Prêtre, Louis-Edouard Cestac (1801-1868) fut récompensé par la Légion d’Honneur pour son action sociale et ses compétences d’agronome. Sœur Jacqueline Bordenave, supérieure générale des Servantes de Marie, la Congrégation qu’il créa pour ses collaboratrices, souligne « l’acuité de son regard ». Car le vicaire de la cathédrale de Bayonne sut voir dans les rues de cette ville alors de garnison, commerçante et portuaire, la détresse des jeunes campagnardes en perdition. Après avoir accueilli des fillettes dans une maison prêtée par la municipalité, le Père Cestac, révolutionnaire pour son temps, acheta -à crédit- pour les plus âgées une ferme à Anglet.
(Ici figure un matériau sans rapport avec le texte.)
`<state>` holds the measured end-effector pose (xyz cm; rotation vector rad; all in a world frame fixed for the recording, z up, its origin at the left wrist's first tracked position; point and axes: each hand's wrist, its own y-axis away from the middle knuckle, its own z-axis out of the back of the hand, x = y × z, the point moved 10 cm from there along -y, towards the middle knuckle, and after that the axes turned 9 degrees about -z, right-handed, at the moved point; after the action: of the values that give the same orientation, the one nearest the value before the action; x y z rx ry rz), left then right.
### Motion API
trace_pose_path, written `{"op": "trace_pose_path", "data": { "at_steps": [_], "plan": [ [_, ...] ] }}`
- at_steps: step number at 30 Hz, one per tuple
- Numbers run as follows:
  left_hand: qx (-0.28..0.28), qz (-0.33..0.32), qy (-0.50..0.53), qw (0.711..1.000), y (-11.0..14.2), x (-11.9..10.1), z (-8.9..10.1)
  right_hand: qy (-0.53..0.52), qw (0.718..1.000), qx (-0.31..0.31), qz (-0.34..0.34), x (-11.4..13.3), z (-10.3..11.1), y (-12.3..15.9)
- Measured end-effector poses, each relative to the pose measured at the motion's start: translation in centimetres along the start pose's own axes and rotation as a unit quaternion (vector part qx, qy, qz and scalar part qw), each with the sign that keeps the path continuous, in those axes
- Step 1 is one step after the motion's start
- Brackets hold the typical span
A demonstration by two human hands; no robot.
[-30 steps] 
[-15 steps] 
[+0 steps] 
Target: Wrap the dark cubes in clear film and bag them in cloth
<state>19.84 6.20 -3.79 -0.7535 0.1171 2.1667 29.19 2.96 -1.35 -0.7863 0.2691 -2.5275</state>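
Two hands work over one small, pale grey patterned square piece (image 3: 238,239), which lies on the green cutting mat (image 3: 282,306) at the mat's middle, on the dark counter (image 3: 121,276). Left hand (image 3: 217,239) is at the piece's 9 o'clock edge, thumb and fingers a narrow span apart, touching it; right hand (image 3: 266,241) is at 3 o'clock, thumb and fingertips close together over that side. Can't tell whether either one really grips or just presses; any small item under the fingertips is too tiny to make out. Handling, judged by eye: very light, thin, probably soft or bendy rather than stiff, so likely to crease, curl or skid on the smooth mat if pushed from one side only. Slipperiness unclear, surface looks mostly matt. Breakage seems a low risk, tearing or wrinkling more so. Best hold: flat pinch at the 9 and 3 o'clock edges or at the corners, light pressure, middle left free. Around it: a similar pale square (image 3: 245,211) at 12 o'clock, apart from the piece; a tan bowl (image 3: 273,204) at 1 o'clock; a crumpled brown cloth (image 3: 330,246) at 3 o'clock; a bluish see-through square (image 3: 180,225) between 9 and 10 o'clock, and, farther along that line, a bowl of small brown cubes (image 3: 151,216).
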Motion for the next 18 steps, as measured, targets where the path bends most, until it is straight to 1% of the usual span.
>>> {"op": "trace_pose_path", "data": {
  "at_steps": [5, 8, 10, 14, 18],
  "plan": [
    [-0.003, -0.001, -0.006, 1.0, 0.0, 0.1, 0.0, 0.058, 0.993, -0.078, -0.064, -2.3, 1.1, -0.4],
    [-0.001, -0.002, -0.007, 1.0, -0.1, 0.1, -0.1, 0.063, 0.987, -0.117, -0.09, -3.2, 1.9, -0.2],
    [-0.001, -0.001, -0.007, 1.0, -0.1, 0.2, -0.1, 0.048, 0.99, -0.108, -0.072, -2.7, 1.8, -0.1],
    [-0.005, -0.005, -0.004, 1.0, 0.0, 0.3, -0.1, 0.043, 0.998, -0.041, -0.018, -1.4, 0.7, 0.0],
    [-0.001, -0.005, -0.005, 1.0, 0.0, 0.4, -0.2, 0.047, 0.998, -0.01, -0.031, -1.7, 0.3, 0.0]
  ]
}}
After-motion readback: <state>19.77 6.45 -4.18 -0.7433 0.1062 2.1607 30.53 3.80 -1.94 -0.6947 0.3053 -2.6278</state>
Et au lieu de les enfermer dans des institutions, confiant en la bienveillance de la Vierge, mit sur pied un projet fondé sur l’éducation et le travail. Très connue dans le Pays basque, les Landes, Toulouse, le Nord et l’Ain pour ses écoles installées dans de petits bourgs et ses établissements sanitaires et sociaux, la Congrégation a passé le relais à des associations que les sœurs accompagnent. À la maison-mère, sur le domaine agricole reconverti pour partie en maraîchage bio, les sœurs restent actives pour la vente. Les Bernardines (la branche contemplative) continuent de s’y consacrer à la prière, au silence et au travail. La béatification, fêtée dans le diocèse par une « Année Cestac », est l’occasion pour la communauté d’Anglet de vivre à l’heure internationale avec le passage de sœurs d’Espagne, d’Argentine, d’Uruguay, de Côte d’Ivoire et d’Inde, lieux de mission des Servantes de Marie aujourd’hui.
Des « cadeaux » pour l’Église
« Nous rendons grâce pour le cadeau ainsi offert à l’Église et à l’humanité tout entière, en proposant la figure d’Émilie de Villeneuve comme exemple et comme intercesseur » Mgr Jean Legrez, archevêque d’Albi.
« Elles sont pour nous lumière et consolation au milieu des difficultés qui sont les nôtres » Sa Béatitude Fouad Twal, Patriarche latin de Jérusalem, à propos de la canonisation de Sœur Marie-Alphonsine et Sœur Marie de Jésus Crucifié.
« La béatification du père Cestac, prêtre de notre diocèse, peut être une occasion providentielle pour nous poser la question des vocations sacerdotales en vérité. […] Nous voulons profiter de cette « Année père Cestac » pour secouer l’indifférence qui nous enferme sur nous-mêmes, en renouvelant notre attention aux plus pauvres que nous côtoyons chaque jour. » Mgr Marc Aillet, évêque de Bayonne, Lescar et Oloron, dans sa Lettre Pastorale.